Sans surprise, le gouvernement a maintenu sa promesse de diminuer d’un point de pourcentage le taux d’imposition des deux premiers paliers de la table d’impôt. La mesure, maintenant présentée comme un incitatif au travail, risque d’avoir peu d’effet alors que le taux de chômage atteint un creux historique. De plus, rappelons que cette baisse d’impôts profitera particulièrement aux personnes touchant un revenu entre 90 000 $ et 100 000 $. Toutefois, le gouvernement, qui a diminué à trois reprises les contributions fiscales depuis 2018, se prive désormais d’un montant total de 4,1 milliards de dollars par année, des sommes qui auraient pu servir à l’amélioration des services publics et des programmes sociaux.

Au lieu de cette mesure inéquitable qui profite surtout à des personnes qui n’en ont pas besoin, le gouvernement pourrait adopter des mesures plus ciblées pour améliorer le revenu disponible des ménages moins aisés. Il pourrait, par exemple, baisser les tarifs de garderie, les droits de scolarité et les tarifs du transport collectif, des mesures qui bénéficieraient à un plus grand nombre de Québécoises et de Québécois.

Environnement : un manque d’ambition consternant

Le Groupe d’experts intergouvernemental sur l’évolution du climat (GIEC) a annoncé dans son plus récent rapport que tout devait être mis en œuvre pour limiter le plus rapidement possible le réchauffement climatique. Le gouvernement Legault semble ignorer ces avertissements. Fidèle à ses habitudes, il a proposé des mesures peu ambitieuses, insuffisantes face à l’ampleur de la crise climatique. Si la tendance se maintient, le Québec n’atteindra pas les cibles de réduction des émissions de gaz à effet de serre que le gouvernement s’est lui-même données pour 2030.

La somme de 200 millions que le gouvernement consacre cette année à la relance des transports en commun est dérisoire compte tenu du sous-financement du transport collectif dans plusieurs municipalités. Rappelons que dans une étude parue en septembre dernier, l’Institut de recherche et d’informations socioéconomiques (IRIS) estimait que la mise en place de nouvelles mesures d’écofiscalité telles qu’une hausse de la taxe sur les véhicules dits de luxe permettrait d’ajouter 1 milliard par an dans les coffres de l’État québécois. Ces fonds pourraient être utilisés pour réduire notre dépendance à l’automobile, un moyen efficace de lutter contre les changements climatiques.

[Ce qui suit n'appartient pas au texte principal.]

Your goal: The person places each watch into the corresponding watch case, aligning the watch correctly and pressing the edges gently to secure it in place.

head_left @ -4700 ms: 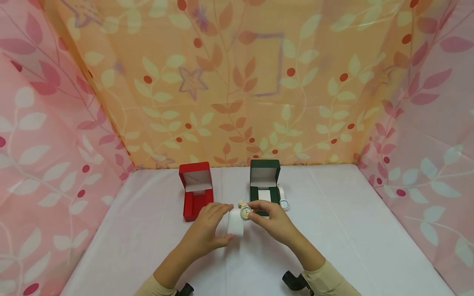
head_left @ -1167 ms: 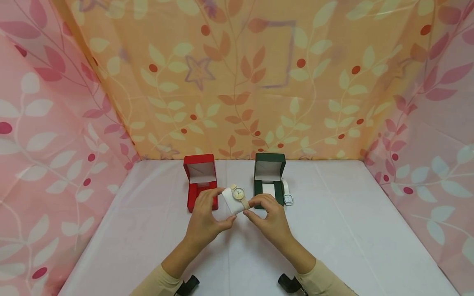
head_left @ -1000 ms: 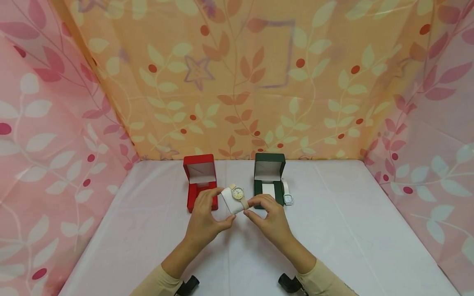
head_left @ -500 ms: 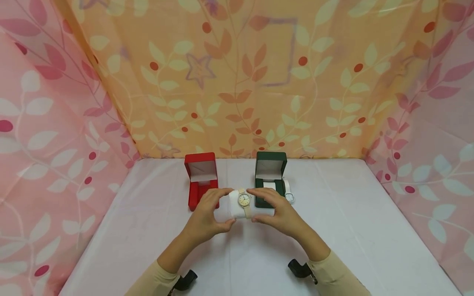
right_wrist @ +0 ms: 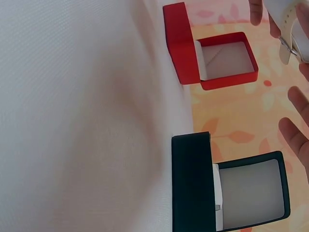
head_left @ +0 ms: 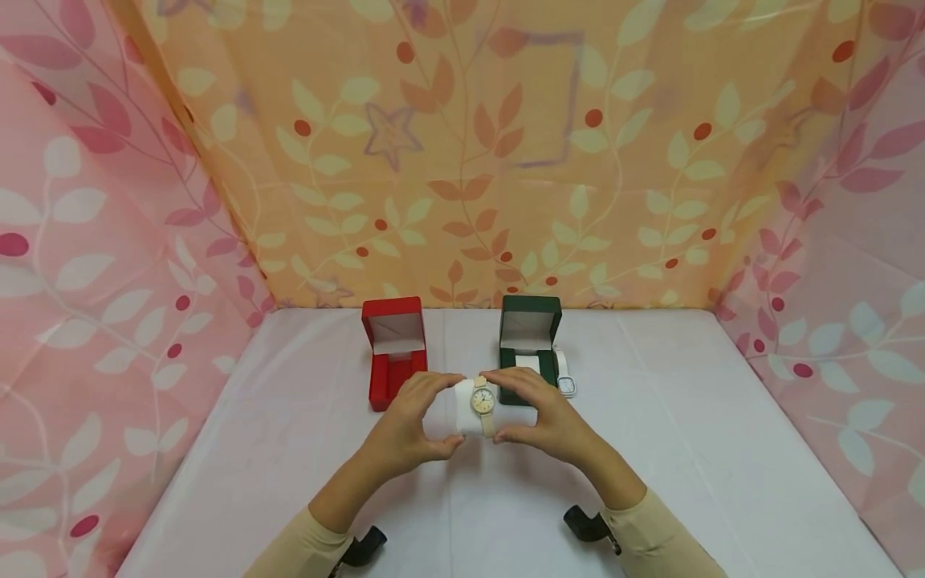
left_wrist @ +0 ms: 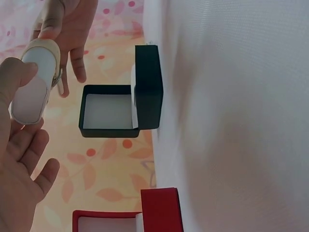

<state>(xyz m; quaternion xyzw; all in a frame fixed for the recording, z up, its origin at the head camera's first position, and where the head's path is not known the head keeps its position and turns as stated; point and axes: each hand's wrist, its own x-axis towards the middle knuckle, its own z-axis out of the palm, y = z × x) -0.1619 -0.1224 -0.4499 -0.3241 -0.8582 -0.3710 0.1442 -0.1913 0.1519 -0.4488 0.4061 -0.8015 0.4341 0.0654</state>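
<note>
A wristwatch (head_left: 482,400) with a round gold-rimmed dial and cream strap is wrapped around a white watch cushion (head_left: 465,408), held up over the table. My left hand (head_left: 408,425) pinches the cushion's left end, fingers above and thumb below. From the other side my right hand (head_left: 549,413) grips the watch and cushion at the strap, fingers along the top, thumb underneath. In the left wrist view the right thumb presses on the strap (left_wrist: 46,44) at the cushion's end. The strap's buckle (right_wrist: 288,47) and loose holed tail show in the right wrist view.
Behind my left hand stands an open red watch box (head_left: 393,317) with a bare red inside. An open dark green watch box (head_left: 531,305) holding a white cushion (head_left: 527,363) stands behind my right hand. A white square-dial watch (head_left: 566,385) lies beside it.
Earlier the watch hung at the cushion's right edge; then both were tilted. Now they are level, dial facing up. My right hand has shifted from the strap's lower end to span the strap.
</note>
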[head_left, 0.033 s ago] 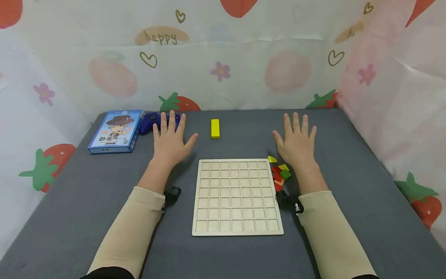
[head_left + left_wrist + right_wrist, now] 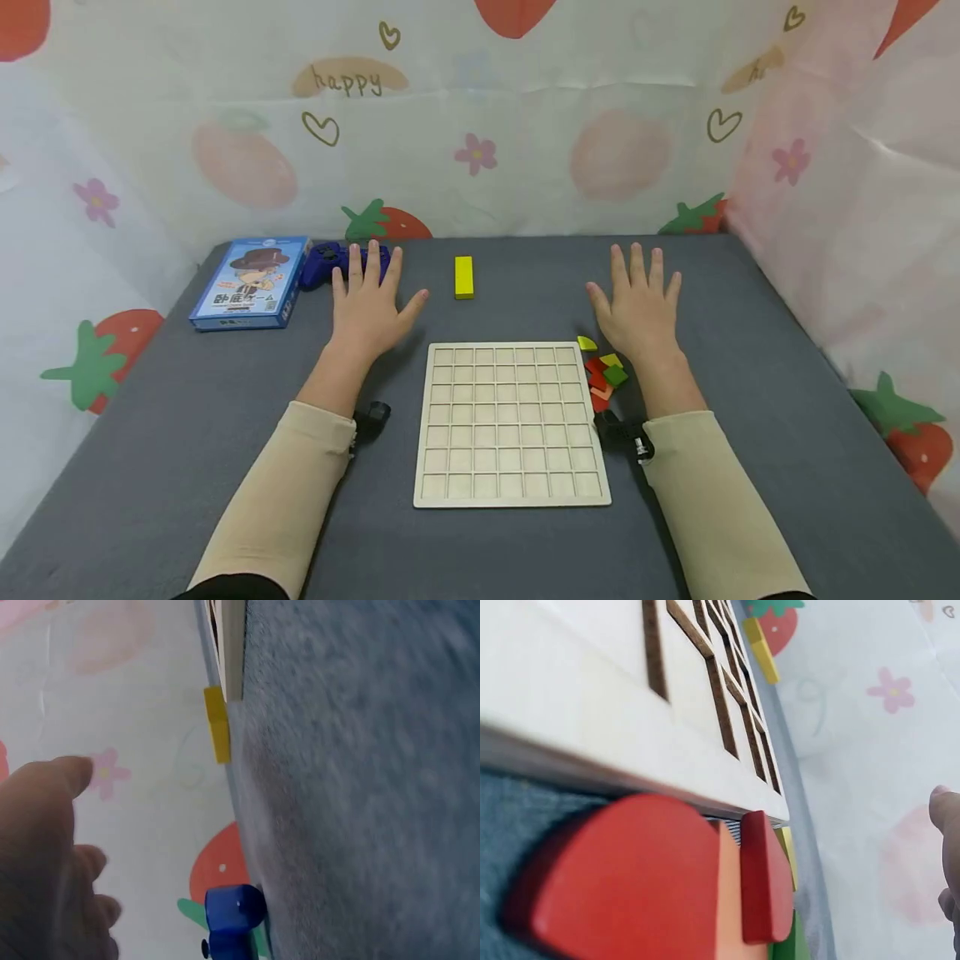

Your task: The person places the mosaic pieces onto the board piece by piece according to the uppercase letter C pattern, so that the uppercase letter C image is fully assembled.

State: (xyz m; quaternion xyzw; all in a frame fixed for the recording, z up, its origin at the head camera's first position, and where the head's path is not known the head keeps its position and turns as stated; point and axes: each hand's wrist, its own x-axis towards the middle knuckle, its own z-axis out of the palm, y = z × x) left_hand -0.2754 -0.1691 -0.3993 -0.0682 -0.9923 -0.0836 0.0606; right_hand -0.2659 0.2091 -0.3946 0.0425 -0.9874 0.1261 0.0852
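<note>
Both hands lie flat on the grey table with fingers spread and hold nothing. My left hand rests beyond the upper left corner of the wooden grid board, its fingertips reaching a blue game controller. On the other side, my right hand rests beyond the board's upper right corner, just past a small pile of coloured wooden pieces. A yellow block lies between the hands, farther back. In the right wrist view the red pieces fill the foreground beside the board's edge. The left wrist view shows the yellow block and controller.
A blue card-game box lies at the back left next to the controller. Printed cloth with strawberries walls the table on three sides. The grey tabletop extends right of my right arm.
Hardly anything differs; my left hand has shifted very slightly to the right.
</note>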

Logement : un glissement inquiétant

Alors que sa prédécesseure a admis du bout des lèvres qu’une crise du logement sévissait au Québec, l’actuelle ministre responsable de l’Habitation dit vouloir miser sur le secteur privé pour venir à bout du problème. Or, sur les 173,4 millions de dollars que le budget prévoit en 2023-2024 pour « favoriser l’abordabilité du logement », la plupart des fonds serviront à rénover les logements à loyers modiques existants et seuls 9,5 millions iront à la construction de nouveaux logements abordables. De cette somme, 3,2 millions seront utilisés pour construire des logements abordables en collaboration avec le secteur privé. Une telle privatisation est hautement problématique, puisque c’est précisément la contradiction entre le besoin de se loger et la volonté d’acteurs dans le marché de tirer profit des biens immobiliers et locatifs qui explique en bonne partie la crise actuelle.

Une chose est certaine : pour ce qui est d’aider la population québécoise à faire face aux différentes crises qui l’affligent, le gouvernement de la CAQ semble « engagé » dans une bien mauvaise voie.